▸ **DATASET CONTENT**:
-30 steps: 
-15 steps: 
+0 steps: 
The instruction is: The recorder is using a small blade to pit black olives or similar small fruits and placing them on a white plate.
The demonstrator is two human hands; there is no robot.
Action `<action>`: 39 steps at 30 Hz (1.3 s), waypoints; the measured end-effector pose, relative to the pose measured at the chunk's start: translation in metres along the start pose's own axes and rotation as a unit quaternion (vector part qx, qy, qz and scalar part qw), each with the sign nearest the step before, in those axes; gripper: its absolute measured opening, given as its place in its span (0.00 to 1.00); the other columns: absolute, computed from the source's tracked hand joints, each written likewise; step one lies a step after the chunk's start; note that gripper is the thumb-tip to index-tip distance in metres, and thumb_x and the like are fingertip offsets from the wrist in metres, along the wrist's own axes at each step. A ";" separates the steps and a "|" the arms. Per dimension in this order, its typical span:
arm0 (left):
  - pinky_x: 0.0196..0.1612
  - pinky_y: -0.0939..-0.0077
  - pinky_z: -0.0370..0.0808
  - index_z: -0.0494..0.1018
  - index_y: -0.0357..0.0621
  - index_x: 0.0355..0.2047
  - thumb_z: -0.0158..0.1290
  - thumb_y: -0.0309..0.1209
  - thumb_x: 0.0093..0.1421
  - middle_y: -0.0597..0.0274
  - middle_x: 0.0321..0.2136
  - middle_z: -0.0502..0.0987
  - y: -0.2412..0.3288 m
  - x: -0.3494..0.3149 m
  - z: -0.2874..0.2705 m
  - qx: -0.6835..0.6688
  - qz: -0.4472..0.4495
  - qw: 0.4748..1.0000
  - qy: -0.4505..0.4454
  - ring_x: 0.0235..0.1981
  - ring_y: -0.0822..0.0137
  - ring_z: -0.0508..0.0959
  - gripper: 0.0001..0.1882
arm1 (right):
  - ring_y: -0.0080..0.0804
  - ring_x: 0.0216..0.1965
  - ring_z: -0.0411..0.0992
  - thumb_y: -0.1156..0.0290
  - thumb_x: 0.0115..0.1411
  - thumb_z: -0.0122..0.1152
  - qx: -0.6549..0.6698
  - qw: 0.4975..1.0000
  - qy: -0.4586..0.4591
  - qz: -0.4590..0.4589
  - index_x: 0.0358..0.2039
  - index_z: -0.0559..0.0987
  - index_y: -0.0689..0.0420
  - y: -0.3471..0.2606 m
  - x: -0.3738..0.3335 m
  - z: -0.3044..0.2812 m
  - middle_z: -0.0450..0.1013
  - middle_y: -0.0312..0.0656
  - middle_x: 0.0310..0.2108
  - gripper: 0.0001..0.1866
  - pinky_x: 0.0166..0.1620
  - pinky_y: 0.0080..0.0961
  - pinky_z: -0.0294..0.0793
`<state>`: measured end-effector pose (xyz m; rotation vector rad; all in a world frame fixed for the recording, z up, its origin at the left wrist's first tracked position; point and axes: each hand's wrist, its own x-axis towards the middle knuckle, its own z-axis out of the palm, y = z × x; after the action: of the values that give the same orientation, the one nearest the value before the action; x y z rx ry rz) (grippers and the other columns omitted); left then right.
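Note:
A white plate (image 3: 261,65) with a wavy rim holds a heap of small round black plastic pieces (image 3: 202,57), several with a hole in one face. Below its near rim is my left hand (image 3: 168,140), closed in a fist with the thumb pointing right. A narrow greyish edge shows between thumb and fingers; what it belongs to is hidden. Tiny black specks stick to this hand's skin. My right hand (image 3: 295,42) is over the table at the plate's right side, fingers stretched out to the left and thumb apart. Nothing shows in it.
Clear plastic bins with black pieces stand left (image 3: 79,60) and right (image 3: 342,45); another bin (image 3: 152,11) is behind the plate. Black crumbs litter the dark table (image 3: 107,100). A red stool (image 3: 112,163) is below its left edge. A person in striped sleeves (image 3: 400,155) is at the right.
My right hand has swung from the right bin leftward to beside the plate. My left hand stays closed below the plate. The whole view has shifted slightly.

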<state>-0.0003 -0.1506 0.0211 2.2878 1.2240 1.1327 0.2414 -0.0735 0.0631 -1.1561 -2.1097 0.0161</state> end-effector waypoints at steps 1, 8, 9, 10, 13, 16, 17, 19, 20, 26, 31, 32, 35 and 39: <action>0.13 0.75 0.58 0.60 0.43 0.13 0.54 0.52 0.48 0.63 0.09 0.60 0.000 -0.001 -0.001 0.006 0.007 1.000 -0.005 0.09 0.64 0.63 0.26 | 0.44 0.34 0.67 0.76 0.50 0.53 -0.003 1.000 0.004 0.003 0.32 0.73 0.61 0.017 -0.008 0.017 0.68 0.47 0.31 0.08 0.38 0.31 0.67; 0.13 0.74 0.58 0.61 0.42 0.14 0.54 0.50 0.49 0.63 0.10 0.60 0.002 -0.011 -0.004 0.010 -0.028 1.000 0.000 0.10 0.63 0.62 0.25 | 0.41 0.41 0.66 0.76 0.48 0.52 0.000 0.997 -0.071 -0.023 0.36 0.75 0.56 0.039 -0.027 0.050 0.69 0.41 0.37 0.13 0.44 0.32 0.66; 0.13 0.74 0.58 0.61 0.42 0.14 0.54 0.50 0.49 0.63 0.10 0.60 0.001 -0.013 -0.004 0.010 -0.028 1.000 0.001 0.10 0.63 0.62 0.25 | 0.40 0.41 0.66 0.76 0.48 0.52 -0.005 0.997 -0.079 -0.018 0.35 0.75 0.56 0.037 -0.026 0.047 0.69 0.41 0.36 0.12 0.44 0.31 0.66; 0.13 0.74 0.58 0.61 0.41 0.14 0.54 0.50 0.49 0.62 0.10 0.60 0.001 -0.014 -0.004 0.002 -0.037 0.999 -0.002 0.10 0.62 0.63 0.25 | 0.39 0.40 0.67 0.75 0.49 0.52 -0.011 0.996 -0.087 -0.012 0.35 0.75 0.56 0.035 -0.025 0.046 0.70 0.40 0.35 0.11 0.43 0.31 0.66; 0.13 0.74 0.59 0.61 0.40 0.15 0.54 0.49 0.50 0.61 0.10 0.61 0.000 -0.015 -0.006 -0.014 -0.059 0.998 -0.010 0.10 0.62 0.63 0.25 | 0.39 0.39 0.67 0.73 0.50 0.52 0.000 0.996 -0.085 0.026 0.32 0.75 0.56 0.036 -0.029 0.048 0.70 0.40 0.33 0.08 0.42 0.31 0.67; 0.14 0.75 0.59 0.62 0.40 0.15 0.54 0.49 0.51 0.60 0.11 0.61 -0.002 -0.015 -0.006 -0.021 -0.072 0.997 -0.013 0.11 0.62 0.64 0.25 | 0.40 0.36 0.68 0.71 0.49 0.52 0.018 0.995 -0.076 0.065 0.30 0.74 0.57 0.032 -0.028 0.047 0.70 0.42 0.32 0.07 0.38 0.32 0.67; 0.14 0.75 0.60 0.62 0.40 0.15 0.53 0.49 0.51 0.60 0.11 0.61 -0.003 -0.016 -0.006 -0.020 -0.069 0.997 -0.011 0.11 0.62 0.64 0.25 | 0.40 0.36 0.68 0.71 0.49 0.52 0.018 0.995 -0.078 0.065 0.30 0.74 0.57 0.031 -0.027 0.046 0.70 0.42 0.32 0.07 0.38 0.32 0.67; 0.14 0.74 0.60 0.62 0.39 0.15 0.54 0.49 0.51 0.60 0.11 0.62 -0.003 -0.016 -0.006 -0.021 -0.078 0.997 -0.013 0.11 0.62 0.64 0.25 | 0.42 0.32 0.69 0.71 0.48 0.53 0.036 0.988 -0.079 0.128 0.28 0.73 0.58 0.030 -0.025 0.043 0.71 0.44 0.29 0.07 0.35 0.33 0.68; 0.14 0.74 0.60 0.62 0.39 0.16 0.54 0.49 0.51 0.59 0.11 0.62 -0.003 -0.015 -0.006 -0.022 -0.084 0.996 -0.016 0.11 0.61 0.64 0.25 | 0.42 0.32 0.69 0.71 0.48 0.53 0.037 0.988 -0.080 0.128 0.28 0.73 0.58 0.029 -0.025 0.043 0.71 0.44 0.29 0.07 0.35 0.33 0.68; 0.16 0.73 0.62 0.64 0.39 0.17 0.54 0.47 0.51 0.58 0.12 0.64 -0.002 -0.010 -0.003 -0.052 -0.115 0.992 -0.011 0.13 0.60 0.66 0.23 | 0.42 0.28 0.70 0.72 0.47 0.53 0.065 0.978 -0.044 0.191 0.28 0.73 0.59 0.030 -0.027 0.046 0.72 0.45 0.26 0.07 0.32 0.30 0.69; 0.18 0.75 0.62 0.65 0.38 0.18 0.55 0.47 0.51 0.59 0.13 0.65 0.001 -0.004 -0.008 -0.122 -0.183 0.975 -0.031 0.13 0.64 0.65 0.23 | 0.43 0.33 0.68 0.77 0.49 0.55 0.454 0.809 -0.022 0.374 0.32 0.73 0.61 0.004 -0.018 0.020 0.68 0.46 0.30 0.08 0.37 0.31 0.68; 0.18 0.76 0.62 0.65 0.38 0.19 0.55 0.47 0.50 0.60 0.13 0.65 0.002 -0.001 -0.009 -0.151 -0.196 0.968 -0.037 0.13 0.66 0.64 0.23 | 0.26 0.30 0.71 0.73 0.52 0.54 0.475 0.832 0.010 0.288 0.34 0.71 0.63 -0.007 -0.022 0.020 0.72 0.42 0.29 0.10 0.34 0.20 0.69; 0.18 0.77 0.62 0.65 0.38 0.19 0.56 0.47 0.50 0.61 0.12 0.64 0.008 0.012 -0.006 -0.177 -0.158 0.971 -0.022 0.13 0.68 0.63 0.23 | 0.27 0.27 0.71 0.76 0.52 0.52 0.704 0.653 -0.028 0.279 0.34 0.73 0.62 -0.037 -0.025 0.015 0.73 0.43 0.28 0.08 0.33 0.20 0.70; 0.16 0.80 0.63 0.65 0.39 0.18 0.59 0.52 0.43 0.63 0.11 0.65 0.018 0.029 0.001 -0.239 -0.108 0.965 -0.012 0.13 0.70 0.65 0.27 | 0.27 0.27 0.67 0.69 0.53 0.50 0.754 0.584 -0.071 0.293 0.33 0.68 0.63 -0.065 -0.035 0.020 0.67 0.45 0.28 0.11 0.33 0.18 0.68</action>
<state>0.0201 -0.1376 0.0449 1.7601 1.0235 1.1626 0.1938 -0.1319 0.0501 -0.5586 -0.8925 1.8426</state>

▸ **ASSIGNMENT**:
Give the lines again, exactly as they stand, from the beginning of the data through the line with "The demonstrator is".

▸ **YOUR SOLUTION**:
-30 steps: 
-15 steps: 
+0 steps: 
The instruction is: The recorder is using a small blade to pit black olives or similar small fruits and placing them on a white plate.
The demonstrator is two human hands; there is no robot.

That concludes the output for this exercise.